━━━━━ DATA PROVIDED ━━━━━

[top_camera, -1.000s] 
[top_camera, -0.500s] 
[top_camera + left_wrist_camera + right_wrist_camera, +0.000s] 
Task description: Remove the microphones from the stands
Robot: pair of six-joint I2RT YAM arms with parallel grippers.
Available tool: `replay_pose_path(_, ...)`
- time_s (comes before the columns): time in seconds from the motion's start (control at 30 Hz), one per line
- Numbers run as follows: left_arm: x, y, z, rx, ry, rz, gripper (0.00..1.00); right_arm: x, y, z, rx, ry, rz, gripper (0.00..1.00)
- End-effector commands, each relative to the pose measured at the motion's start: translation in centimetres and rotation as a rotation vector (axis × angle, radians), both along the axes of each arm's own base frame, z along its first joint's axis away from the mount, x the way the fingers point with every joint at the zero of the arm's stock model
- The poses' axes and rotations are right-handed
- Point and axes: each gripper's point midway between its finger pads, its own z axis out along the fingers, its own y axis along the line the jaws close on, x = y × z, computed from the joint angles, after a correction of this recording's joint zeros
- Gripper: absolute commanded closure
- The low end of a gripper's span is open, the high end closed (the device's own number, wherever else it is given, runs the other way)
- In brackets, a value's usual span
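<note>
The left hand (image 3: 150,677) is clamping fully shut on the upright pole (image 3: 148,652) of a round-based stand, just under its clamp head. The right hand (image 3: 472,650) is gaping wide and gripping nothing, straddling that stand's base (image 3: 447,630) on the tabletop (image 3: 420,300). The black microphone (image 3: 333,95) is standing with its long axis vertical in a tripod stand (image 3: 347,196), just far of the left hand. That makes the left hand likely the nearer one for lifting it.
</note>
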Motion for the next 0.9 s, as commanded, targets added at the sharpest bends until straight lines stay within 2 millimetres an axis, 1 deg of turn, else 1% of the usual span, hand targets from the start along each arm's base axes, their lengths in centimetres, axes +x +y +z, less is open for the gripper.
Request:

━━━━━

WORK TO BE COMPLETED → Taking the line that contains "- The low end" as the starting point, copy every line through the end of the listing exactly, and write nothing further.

RESPONSE AREA →
- The low end of a gripper's span is open, the high end closed (the device's own number, wherever else it is given, runs the other way)
- In brackets, a value's usual span
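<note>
The left hand (image 3: 150,677) is clamping fully shut on the upright pole (image 3: 148,652) of a round-based stand, just under its clamp head. The right hand (image 3: 472,650) is gaping wide and gripping nothing, straddling that stand's base (image 3: 447,630) on the tabletop (image 3: 420,300). The black microphone (image 3: 333,95) is standing with its long axis vertical in a tripod stand (image 3: 347,196), just far of the left hand. That makes the left hand likely the nearer one for lifting it.
</note>
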Motion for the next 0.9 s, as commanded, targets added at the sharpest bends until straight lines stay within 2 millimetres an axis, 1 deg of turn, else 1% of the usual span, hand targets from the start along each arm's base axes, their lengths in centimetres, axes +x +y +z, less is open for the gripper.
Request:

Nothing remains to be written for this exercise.